ただし、こうしたEV化推進の目標実現は容易ではないという声も多い。EV化を進めるために必要なインフラの整備は遅れているし、州政府の小売・配電公社が独占する電力小売りの自由化と電気料金の適正な価格設定を可能にするための法改正も困難を極めている。インド政府は2030年に510GWの再生可能エネルギー発電を導入する目標を掲げており、これによって国内総生産(GDP)当たりの二酸化炭素排出量を2005年の水準から33~35%削減できるとみているが、現在の6倍近い計画は野心的すぎるともいわれている。

石炭依存抜け出せぬ現実

インドでは原子力が少し前までは脱化石燃料の切り札と考えられてきたが、その計画も進んでいない。原子力発電のシェアを2030年までに少なくとも倍増する計画があったが、原子力が全体に占める比率は3%から増えていない。最近では原子力発電の目標を2032年の22GWに引き下げたにもかかわらず、これでも達成は困難だとみられている。
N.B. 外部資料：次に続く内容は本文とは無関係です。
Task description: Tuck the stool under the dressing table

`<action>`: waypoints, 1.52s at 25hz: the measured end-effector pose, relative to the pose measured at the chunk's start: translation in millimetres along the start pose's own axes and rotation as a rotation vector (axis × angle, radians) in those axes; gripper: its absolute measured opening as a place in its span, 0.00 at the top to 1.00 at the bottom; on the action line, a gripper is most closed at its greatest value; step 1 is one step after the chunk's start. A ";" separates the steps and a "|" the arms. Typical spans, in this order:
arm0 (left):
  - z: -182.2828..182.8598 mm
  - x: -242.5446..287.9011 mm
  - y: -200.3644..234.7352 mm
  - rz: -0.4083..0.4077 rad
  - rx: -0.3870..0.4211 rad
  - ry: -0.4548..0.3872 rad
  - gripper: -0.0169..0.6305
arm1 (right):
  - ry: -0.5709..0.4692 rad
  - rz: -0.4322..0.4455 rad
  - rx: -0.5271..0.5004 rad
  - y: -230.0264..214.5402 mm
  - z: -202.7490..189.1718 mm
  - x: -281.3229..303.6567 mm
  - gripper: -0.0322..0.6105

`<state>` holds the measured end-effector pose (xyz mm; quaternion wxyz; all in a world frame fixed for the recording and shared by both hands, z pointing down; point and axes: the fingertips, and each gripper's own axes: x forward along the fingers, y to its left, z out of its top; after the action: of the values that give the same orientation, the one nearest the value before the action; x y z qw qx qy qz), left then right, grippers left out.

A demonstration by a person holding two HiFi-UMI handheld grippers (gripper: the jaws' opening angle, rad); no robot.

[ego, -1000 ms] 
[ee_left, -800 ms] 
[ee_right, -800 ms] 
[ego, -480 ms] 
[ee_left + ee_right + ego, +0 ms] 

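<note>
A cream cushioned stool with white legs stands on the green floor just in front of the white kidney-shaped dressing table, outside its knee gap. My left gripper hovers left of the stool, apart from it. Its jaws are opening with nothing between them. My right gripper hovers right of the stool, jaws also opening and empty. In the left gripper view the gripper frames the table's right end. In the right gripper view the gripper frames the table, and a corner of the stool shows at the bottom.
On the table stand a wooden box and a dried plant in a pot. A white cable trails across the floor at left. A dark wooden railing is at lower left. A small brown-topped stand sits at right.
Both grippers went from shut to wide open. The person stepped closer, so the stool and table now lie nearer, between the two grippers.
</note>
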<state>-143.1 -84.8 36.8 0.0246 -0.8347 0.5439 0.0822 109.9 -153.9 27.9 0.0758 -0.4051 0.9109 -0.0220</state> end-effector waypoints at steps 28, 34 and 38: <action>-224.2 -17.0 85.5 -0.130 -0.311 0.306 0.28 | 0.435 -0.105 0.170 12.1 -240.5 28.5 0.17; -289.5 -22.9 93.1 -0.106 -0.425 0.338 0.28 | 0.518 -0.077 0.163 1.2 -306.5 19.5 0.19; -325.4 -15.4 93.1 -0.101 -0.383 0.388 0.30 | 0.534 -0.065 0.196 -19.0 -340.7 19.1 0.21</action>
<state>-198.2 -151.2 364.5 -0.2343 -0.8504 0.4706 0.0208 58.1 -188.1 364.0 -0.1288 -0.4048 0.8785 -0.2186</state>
稼働中の原子力発電所の設備容量が7GW未満であり、建設中の原子力発電所の設備容量が約5GWであることなどがその理由である。2008年に米国と原子力協定を結んだインドは、それに続いて日本も含む主要国と同様の協定を結んでいるが、賠償責任に関する国内法が障害となって米仏両国の原子力企業との交渉は難航し、これらの企業による軽水炉建設プロジェクトも進んでいない。

こうした中で、インドのエネルギーはいまだに石炭に頼らざるを得ない状況だ。インドでは石炭火力発電の電源に占める割合は全体の7割前後を占めている。2019年と2020年にその比率は若干減少しているものの、2021年の「国家電力政策(NEP)」の草案では「インドは非化石燃料を通じた発電能力の拡大を約束しているが、石炭は依然として最も安価な電源であり、この国では石炭ベースの発電能力の拡大がまだ必要かもしれない。その上で石炭火力発電所を新設する場合には、二酸化炭素の排出量を抑える超々臨界圧発電技術あるいはその他の効率的な技術を採用すべきだとしている」と記載されていると報道されている。

先進国の援助にも期待

こうした背景から、COP26でモディ首相が日米よりも20年も遅い「2070年」に排出実質ゼロ計画を打ち出したことは興味深い。恐らくではあるが、「2070年までには新しい技術も出てくるだろうから、そのくらい長期的な目標を掲げておいて国際協調の姿勢を示しておこう」ということなのかもしれない。

したたかなモディ首相は同時に先進国の援助も期待している。COP26の演説では、先進国が途上国に年間1000億ドルを支出するとした約束が達成されていないことを批判し、応じない先進国には圧力が必要とも訴えている。

またインドでは「先進国は、原子力発電には後ろ向きで再生可能エネルギーばかりを温暖化ガス排出規制に持ち出している」という不満も少なくない。BBCの報道でもインドが国連の温暖化に関するドラフトレポートが反原子力に偏っていると批判していたことが伝えられている。世界第三の温暖効果ガス排出大国インドの今後の対応に注目したい。